Heart: The City Beneath Will Make You Scared to Roll the Dice

You ever come across a piece of media that’s so perfectly tailored to your personal tastes it makes you a little upset? That’s how I feel about Heart: The City Beneath. Like, who are you, Grant Howitt and Christopher Taylor, and how did you get such a solid read on me? 

Photo Courtesy of Rowan, Rook and Deckard

Photo Courtesy of Rowan, Rook and Deckard

So check it out: Heart is a narrative roleplaying game that uses the classic dungeon-delving formula to tell stories of body horror and self-destructive obsession. It has a solid core resolution system and a genuinely nail-biting Stress/Fallout mechanic which I’ll get into later, but what initially drew me in — what made me fall in love with this thing before I even had a chance to run it — was the specificity with which it establishes its setting. There was a trend in indie games for a while of making things as vague as possible, designing systems to emulate genre without a specific setting in mind and leaving the nitty-gritty of worldbuilding up to the players and the game master (GM). While this approach had its advantages and gave us some truly amazing games, it also left quite a few of them feeling like they lacked a distinct creative identity of their own. Heart pushes back against this trend. Not, thank god, with the traditional approach of pages upon pages of meaningless lore, but by baking its unique and captivating world into its mechanics on such a fundamental level that the two become virtually inseparable.

And what a world it is — off-kilter punk fantasy drenched in body horror and weird science, evocative of the very best of the ephemeral New Weird literary movement filtered through a post-Dungeons & Dragons (D&D) lense. It is easily one of my all-time favorite role playing game (RPG) settings, and, due to the system’s aforementioned specificity, one that shines through on every level of mechanical engagement. For example, character creation: you’re not just a Fighter or a Wizard, you’re a Vermissian Knight (power armored warrior-scholar hailing from a cursed railway system), a Deep Apiarist (mathematical druid whose body plays host to a swarm of extradimensional bees), a half-dead Ghostwalker, a magic-addicted Junk Mage, or something even weirder. Your class here isn’t just your skillset, it’s an anchor grounding you in a bizarre and unfamiliar fictional setting, establishing who you are and where you came from in this alien society. Or rather, who you were before you abandoned your old life and decided to risk everything in the hungry, ever-shifting darkness below the world.

Oh yes, the eponymous Heart isn’t just representative of how in love I am with Lady Salvatious Gryndel (page 204), it’s also a place — a kind of self-aware megadungeon perpetually rebuilding itself in an inexpert approximation of the hopes and fears and desires of those brave or foolish enough to try and carve out a life within it. In any such environment, there’s going to be work that needs doing that people don’t want to do themselves — hence, the player characters. 

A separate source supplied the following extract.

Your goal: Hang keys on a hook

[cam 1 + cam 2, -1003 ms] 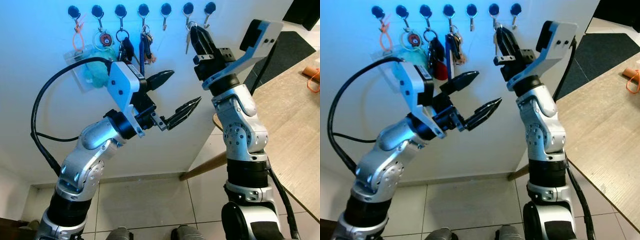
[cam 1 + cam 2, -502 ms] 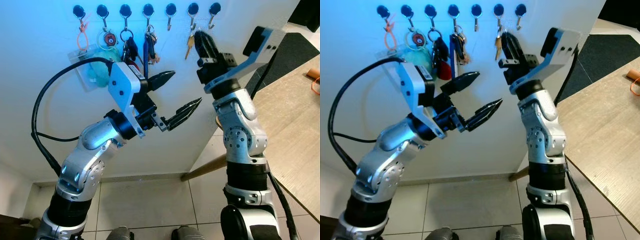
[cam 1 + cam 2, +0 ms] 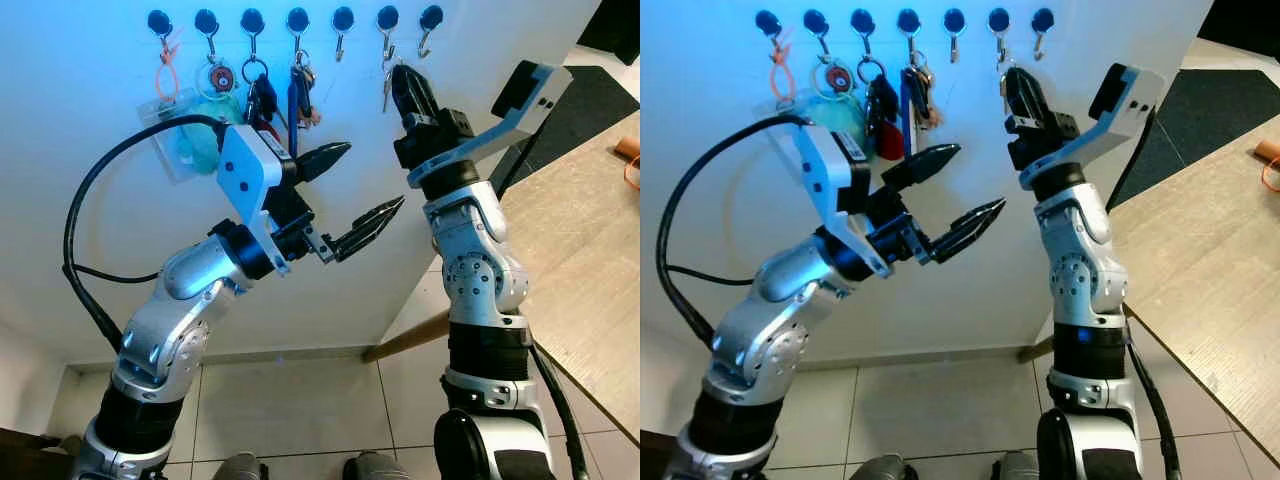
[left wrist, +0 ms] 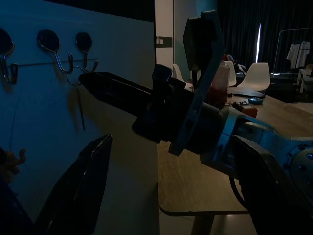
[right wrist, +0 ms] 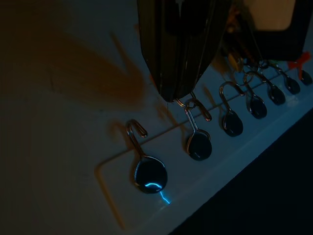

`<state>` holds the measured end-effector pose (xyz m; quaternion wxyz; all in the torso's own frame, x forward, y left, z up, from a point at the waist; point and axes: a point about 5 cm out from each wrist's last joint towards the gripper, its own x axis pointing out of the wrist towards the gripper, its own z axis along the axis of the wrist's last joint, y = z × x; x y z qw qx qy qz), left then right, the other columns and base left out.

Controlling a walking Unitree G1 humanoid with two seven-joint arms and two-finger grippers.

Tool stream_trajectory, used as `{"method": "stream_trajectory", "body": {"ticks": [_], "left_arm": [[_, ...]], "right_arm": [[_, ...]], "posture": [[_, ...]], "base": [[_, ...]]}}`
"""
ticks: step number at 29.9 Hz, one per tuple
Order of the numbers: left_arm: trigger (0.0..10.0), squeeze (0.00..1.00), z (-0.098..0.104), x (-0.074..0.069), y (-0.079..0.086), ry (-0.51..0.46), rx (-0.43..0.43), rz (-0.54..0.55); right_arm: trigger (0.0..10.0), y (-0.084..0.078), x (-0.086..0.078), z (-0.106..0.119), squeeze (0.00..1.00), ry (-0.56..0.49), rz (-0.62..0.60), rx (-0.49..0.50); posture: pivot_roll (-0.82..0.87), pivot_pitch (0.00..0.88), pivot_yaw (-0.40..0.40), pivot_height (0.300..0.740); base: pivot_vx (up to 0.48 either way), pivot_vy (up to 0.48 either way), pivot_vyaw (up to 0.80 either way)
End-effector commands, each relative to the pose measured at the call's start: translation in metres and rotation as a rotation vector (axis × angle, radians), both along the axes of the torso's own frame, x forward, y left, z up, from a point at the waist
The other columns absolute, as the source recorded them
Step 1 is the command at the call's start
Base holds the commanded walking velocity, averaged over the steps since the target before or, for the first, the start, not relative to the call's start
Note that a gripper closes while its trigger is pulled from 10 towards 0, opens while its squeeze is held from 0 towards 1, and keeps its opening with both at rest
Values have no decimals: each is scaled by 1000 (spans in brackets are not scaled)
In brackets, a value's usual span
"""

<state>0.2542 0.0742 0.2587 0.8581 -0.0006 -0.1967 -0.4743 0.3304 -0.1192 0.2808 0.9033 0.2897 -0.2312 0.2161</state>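
Right gripper [image 3: 398, 78], upper centre of frame, is closed on the keys [image 3: 386, 88] with their ring at the hook [image 3: 386, 42], apparently on; release remains.

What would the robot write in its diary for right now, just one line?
step: hanging key | right gripper: shut on key ring at sixth hook | left gripper: open, idle | last hook: bare
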Motion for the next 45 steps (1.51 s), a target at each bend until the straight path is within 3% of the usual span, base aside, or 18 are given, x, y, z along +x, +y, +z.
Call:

It’s a dangerous life to lead, as evidenced by the inclusion of the game’s standout mechanic: Stress and Fallout. Essentially, Stress is an abstract measurement of how much your character is pushing their luck at any given moment, and Fallout is a bunch of horrible things that can happen to you once your luck runs out. There are a few distinct categories of Stress tied to stuff like physical well-being, mental stability, supernatural corruption and so forth, which build up as you fail skill checks and the metaphorical sword of Damocles lowers over your character’s head. Eventually, inevitably, you roll under your current Stress count and it solidifies into a Fallout, which is sometimes general but often tied to the sinister geography or corrupting nature of the Heart itself. There is an entire chapter of Fallouts, and it is wonderful.

As the Fallout mounts up, you’re eventually going to come to the realization that at some point this place is going to get the best of you. If your character is lucky, that means death. If not, well… take a look at your character sheet. There is not a single class in this game whose capstone ability does not result in either their death or horrific alteration such that they are no longer viable as a player character. Many of these could conceivably be played out as cathartic or redemptive moments, but that doesn’t make it any less chilling every time you leaf through the book to check some rules text and catch a glimpse of the basilisk lurking at the end of your skill tree.

If there’s one place the game falls short, it’s on the GM side of things. While the player’s experience is pure storygame, the GM’s is surprisingly traditional in that it expects you to do a lot of prep and basically leaves you to your own devices moment to moment. I had built up enough trad game muscle memory from all those times I was forced to run D&D in high school that the problem wasn’t insurmountable, but a list of present-tense GM moves a la Apocalypse World would have been greatly appreciated.

Overall though, I had a fantastic experience with Heart. While the horrific tone might not be for everyone, if you’ve ever made a beloved original character just to put them through the emotional wringer you understand the cathartic appeal inherent to this kind of storytelling, and odds are this is gonna be your jam. Roll up some weirdos, get invested in their feelings, and get ready to have a good time watching them have an extremely bad time — just make sure you have your X-card handy.